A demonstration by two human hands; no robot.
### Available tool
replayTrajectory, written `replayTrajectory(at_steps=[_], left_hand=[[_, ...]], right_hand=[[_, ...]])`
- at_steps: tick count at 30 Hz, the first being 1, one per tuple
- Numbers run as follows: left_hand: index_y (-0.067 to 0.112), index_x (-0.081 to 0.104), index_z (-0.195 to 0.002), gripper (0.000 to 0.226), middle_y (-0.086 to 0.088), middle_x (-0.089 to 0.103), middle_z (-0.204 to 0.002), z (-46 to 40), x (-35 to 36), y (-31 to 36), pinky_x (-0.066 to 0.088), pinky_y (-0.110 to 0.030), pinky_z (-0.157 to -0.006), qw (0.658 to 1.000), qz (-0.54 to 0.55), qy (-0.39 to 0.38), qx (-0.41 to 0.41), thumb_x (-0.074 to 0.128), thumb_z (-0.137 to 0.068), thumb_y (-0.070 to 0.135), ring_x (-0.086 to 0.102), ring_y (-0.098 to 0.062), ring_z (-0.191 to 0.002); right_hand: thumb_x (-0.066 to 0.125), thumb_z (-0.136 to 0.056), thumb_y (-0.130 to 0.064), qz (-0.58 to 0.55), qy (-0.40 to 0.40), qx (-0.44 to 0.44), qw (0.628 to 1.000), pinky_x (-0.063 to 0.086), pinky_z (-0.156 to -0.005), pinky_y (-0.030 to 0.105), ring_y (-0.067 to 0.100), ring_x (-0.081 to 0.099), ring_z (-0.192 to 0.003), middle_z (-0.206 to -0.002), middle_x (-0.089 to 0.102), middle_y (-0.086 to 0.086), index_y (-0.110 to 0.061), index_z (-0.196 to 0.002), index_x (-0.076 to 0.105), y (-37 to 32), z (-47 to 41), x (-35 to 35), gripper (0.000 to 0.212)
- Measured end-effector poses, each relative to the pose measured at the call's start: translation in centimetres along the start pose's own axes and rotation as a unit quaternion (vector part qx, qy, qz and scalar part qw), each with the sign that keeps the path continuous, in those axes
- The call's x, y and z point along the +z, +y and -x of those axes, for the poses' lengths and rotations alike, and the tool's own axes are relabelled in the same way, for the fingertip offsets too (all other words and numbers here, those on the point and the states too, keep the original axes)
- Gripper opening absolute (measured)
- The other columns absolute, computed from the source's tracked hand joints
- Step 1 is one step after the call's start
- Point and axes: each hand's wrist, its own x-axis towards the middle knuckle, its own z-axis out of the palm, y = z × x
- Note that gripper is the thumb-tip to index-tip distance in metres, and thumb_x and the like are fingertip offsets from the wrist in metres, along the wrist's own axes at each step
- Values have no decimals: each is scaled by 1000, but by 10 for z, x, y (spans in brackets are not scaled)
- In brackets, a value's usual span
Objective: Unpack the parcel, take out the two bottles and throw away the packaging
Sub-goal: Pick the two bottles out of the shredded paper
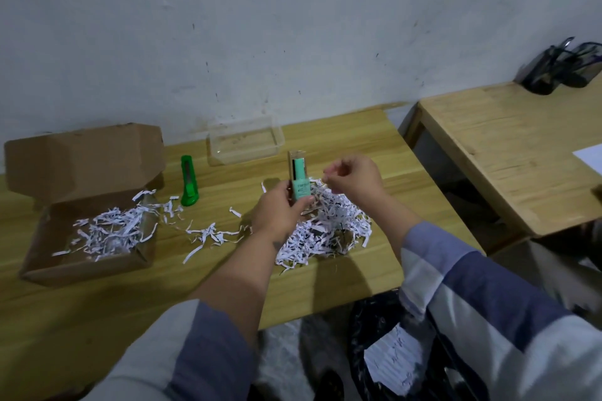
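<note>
My left hand holds a small mint-green bottle upright inside a clear plastic case, above a heap of white shredded paper on the wooden table. My right hand is just right of the bottle's top, fingers pinched together on what looks like a thin strip of shred. The open brown cardboard box lies at the left with more shredded paper in it. No second bottle is in sight.
A green utility knife lies between box and bottle. A clear plastic tray stands by the wall. A black bag holding white paper sits on the floor below the table's edge. A second table stands at right.
</note>
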Motion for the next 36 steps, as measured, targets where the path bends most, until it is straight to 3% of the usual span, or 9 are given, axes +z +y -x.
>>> replayTrajectory(at_steps=[2, 4, 9, 15, 20, 25, 30, 33, 36], left_hand=[[19, 57, -122, 47, 2, 71, -109, 0, -4, -4, 57, -39, -82, 1000, -12, -1, -8, 72, -81, 37, 68, -12, -89], [19, 58, -121, 47, 2, 71, -109, 1, -6, -5, 57, -38, -81, 1000, -22, -1, -11, 73, -81, 37, 68, -11, -87], [29, 57, -120, 49, 5, 73, -98, 2, 0, 2, 56, -40, -78, 996, -92, 9, 5, 74, -78, 45, 68, -17, -87], [24, 62, -118, 38, 2, 73, -94, -4, 9, 9, 55, -42, -80, 997, -65, -28, 14, 72, -81, 21, 69, -21, -88], [31, 69, -83, 17, 16, 69, -81, -4, 12, 3, 54, -37, -87, 994, -95, -45, 37, 63, -88, 17, 67, -6, -82], [33, 67, -98, 12, 16, 68, -104, -10, 14, -2, 31, -34, -98, 971, -211, -29, 113, 58, -91, 28, 60, -8, -102], [34, 67, -99, 16, 17, 66, -108, -17, 21, -16, 26, -36, -98, 959, -251, -36, 125, 54, -93, 28, 54, -9, -109], [35, 67, -99, 17, 18, 66, -108, -19, 23, -21, 27, -35, -96, 959, -253, -34, 125, 54, -92, 27, 54, -9, -107], [35, 68, -98, 17, 18, 67, -108, -20, 22, -23, 26, -35, -98, 961, -246, -29, 121, 54, -92, 28, 54, -8, -108]], right_hand=[[74, -77, -8, 86, -27, -7, 996, 55, -65, 26, 15, 62, -65, -73, 69, 2, -11, -77, 70, 9, 2, -1, 5], [74, -79, -18, 163, -65, -5, 984, 52, -66, 25, 15, 64, -71, -86, 72, 5, -12, -91, 72, 14, 5, 1, 14], [75, -74, -39, 69, -48, -14, 996, 42, -48, 14, 2, 57, -71, -88, 63, -6, -23, -117, 56, -3, 3, 15, 50], [72, -79, -25, 57, 18, 7, 998, 41, -43, 12, 3, 56, -64, -80, 60, -7, -18, -115, 60, -15, -13, 8, 39], [62, -88, -22, 78, 44, 69, 994, 58, -77, 39, 27, 67, -91, -113, 66, 12, -15, -132, 51, -11, -38, -24, 46], [59, -91, -25, 296, 41, 135, 945, 47, -65, 30, 31, 64, -96, -113, 65, 17, -6, -122, 57, 19, -64, -50, 37], [66, -85, -24, 290, 79, 165, 939, 57, -78, 48, 38, 66, -89, -103, 68, 20, -3, -110, 65, 47, -84, -60, 32], [65, -86, -30, 284, 91, 171, 939, 58, -77, 47, 34, 67, -86, -98, 69, 18, -6, -106, 68, 59, -87, -58, 31], [61, -88, -34, 299, 105, 148, 937, 54, -85, 43, 33, 61, -103, -114, 65, 15, -14, -116, 64, 63, -86, -56, 35]])
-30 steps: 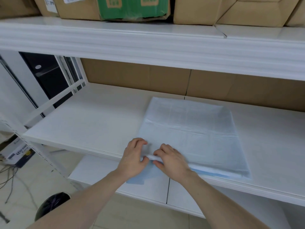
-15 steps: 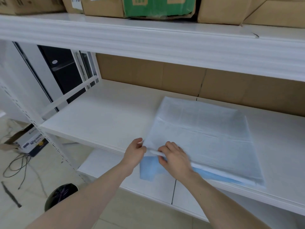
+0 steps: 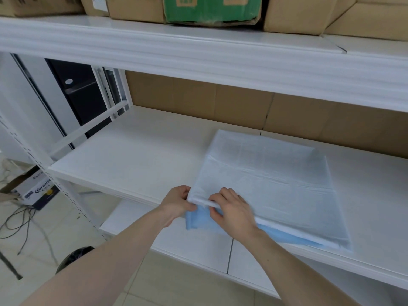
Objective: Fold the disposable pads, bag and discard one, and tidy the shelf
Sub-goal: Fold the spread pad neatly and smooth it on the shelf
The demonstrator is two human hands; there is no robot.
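Observation:
A pale white-blue disposable pad [image 3: 267, 184] lies flat on the white middle shelf [image 3: 136, 155], its near edge reaching the shelf front. A blue underside layer [image 3: 198, 219] hangs over that front edge. My left hand [image 3: 176, 204] pinches the pad's near left corner. My right hand [image 3: 231, 210] grips the near edge just to the right of it, thumb under the white rim and fingers on top.
Cardboard boxes [image 3: 293, 14] and a green box [image 3: 212, 8] stand on the upper shelf. Brown cardboard backs the middle shelf. A lower shelf [image 3: 198, 246] sits beneath. On the floor at the left are a black bin [image 3: 75, 257], a beer carton [image 3: 35, 188] and cables.
The camera view has shifted left, so the pad sits further right in frame. Both hands stay at the near left corner, and more of the blue underside hangs below the shelf edge.

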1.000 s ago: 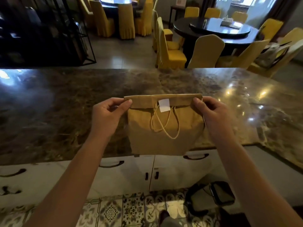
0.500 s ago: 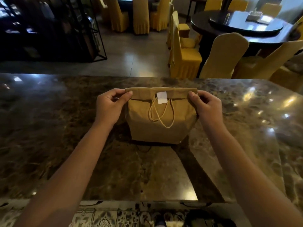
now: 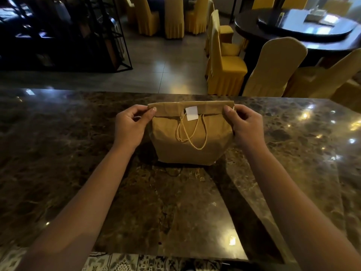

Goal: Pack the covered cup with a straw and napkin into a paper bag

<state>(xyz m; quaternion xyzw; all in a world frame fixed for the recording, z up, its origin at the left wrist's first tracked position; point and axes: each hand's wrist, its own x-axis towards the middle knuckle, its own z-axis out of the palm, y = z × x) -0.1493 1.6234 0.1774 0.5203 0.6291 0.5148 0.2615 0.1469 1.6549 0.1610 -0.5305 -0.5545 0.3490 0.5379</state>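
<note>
From the head camera, you have the paper bag point(image 3: 187, 137) standing upright on the dark marble counter point(image 3: 58, 153), nearer its far edge than the near one and roughly midway between its left and right ends. The bag's top is rolled over into a flat fold point(image 3: 190, 107), and a small white sticker point(image 3: 191, 113) sits across the lower edge of that fold at its middle. The twisted paper handles point(image 3: 190, 133) hang loose down the front face below it.

Your left hand point(image 3: 130, 126) pinches the left end of the fold between thumb and fingers; your right hand point(image 3: 247, 127) pinches the right end the same way. Both forearms reach out over the counter from the near edge.

The cup, straw and napkin are nowhere in view. With the bag full-bodied and closed, they are most likely already inside, though you cannot confirm that from here. No loose items lie on the counter around the bag.

By that reading, packing and closing are done and the sticker looks pressed on. What is left seems small: let go of the fold and check that it holds shut.
</note>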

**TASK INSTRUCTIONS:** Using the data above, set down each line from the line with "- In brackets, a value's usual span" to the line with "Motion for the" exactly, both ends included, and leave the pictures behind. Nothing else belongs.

**ANSWER TO THIS PROBLEM:**
- In brackets, a value's usual span
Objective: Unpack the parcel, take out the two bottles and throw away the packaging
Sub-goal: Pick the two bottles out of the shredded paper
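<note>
My left hand holds a small mint-green bottle upright inside a clear plastic case, above a heap of white shredded paper on the wooden table. My right hand is just right of the bottle's top, fingers pinched together on what looks like a thin strip of shred. The open brown cardboard box lies at the left with more shredded paper in it. No second bottle is in sight.
A green utility knife lies between box and bottle. A clear plastic tray stands by the wall. A black bag holding white paper sits on the floor below the table's edge. A second table stands at right.
</note>
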Motion for the next 36 steps, as measured, targets where the path bends most, until it is straight to 3% of the usual span, or 9 are given, axes +z +y -x.

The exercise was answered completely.